GUEST LECTURE

THE RETURN OF THE ARMCHAIR: WHAT TO DO IF YOU ARE A COMMITTED FIELDWORKER BUT MUST STAY AT HOME?
by DR. VERONIKA SIMONOVA,
EUROPEAN UNIVERSITY AT ST. PETERSBURG

Date & Time

29. 04. 2021, 13:00 CET

Location

Abstract

During the workshop, we shall discuss effective ways of gathering empirical data within the context of distant research work. Today social anthropologists and scholars from related disciplines find themselves in need of rethinking classical approaches to fieldwork.
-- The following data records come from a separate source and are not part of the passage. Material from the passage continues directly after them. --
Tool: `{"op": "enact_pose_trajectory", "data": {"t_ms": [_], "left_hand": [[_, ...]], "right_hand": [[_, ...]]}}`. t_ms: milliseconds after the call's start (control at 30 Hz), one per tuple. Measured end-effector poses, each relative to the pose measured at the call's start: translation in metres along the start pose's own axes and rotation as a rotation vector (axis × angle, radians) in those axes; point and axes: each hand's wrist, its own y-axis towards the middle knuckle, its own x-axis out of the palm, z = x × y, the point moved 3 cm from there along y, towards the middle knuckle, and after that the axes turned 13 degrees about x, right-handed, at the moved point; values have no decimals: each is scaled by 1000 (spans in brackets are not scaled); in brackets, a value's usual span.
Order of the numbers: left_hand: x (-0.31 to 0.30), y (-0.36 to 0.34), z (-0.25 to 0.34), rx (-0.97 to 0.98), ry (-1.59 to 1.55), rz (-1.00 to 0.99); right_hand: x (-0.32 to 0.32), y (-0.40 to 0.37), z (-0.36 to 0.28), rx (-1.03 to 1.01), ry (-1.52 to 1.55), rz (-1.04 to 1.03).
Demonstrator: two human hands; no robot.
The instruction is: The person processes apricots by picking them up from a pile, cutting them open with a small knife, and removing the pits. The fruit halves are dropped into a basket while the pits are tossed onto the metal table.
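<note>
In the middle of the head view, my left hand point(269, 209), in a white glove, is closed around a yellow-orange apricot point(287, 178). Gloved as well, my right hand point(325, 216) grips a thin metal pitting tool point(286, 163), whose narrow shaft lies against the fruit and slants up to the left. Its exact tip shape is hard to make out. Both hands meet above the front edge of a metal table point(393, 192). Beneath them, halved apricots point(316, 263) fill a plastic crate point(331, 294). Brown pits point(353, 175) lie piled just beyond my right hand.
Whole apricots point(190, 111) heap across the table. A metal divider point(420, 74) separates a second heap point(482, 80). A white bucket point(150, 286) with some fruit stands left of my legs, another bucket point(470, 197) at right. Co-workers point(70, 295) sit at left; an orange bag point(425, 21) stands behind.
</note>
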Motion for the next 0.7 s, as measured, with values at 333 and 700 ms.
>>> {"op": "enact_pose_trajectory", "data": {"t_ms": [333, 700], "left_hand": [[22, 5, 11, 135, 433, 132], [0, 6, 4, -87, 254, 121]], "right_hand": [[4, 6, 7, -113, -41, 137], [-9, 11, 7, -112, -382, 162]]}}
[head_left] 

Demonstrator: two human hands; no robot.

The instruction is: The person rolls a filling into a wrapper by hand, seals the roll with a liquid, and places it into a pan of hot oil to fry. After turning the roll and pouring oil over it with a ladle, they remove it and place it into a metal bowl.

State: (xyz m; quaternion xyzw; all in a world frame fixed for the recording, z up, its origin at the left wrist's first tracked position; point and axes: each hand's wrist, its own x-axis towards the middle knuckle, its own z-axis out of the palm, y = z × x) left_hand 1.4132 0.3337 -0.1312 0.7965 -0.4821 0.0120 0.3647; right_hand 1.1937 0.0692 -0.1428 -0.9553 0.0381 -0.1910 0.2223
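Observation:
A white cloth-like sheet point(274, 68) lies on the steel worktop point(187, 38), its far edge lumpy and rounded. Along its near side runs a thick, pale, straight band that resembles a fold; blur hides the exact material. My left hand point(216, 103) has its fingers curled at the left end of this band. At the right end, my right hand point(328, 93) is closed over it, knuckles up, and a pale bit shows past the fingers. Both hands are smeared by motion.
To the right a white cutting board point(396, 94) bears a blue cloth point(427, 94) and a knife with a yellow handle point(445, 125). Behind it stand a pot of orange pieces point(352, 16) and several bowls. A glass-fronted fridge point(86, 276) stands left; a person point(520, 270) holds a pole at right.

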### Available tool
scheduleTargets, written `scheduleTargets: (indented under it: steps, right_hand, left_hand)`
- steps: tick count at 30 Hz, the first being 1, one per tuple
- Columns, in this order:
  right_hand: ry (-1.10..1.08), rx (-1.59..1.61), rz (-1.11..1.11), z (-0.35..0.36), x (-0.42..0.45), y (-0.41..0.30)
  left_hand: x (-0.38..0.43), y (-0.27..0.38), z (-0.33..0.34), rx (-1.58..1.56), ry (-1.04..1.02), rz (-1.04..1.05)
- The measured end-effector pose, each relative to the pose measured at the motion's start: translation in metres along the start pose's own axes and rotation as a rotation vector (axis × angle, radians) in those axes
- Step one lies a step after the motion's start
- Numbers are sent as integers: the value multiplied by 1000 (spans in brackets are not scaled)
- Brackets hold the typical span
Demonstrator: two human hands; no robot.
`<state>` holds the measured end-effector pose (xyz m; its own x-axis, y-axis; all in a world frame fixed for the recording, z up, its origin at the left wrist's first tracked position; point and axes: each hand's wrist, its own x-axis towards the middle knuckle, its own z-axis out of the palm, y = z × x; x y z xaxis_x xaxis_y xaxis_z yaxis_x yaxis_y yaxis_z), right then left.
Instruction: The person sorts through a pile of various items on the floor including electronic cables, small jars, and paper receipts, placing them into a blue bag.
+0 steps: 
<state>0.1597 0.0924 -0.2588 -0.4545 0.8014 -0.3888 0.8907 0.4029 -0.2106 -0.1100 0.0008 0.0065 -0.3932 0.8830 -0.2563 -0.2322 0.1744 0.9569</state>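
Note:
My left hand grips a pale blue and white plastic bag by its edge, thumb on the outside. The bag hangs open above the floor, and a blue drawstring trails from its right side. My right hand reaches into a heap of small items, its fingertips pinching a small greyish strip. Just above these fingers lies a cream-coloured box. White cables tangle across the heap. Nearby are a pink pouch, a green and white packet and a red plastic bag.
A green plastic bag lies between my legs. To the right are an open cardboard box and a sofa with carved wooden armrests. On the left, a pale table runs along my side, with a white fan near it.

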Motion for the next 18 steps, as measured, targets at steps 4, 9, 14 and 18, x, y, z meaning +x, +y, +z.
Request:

This state of affairs is basically triggered by the current Pandemic situation. A new labor condition stimulates us to reflect the conceptual framework of the ‘distance’ in ethnographic research. What is ‘distance’? How should we exercise it? How can we now keep the key principles of anthropological fieldwork we learned in
formal education and practiced in our research pathways? We shall discuss ‘distance’ as the category of social sciences and reconsider its multi-layered structure. A new way of perceiving the distance in social anthropology is mainly represented by methods such as ‘patchwork ethnography’, ‘cyber-ethnography’, and ‘remote sensing’. Nevertheless, ‘distance’ as a concept has never been challenged in these approaches. At the same time, a Victorian notion of ‘Armchair Anthropology’ is directly related to distant research, but viewed as an alien and even hostile circumstance for good
anthropological research since Malinowski times: ‘Anthropology is not an Armchair, it is the study of people and with people’ – Tim Ingold. Armchair Anthropology and its contemporary avatar, as well as its advantages and disadvantages, must be
rethought. I shall also introduce a new technique for distant ethnography entitled ‘Armchair-in-Field’ which I examined in Taimyr Peninsula. The main target this
method was applied for is to evaluate and document the scale of changes of local indigenous landscapes after the fuel spill into a local river.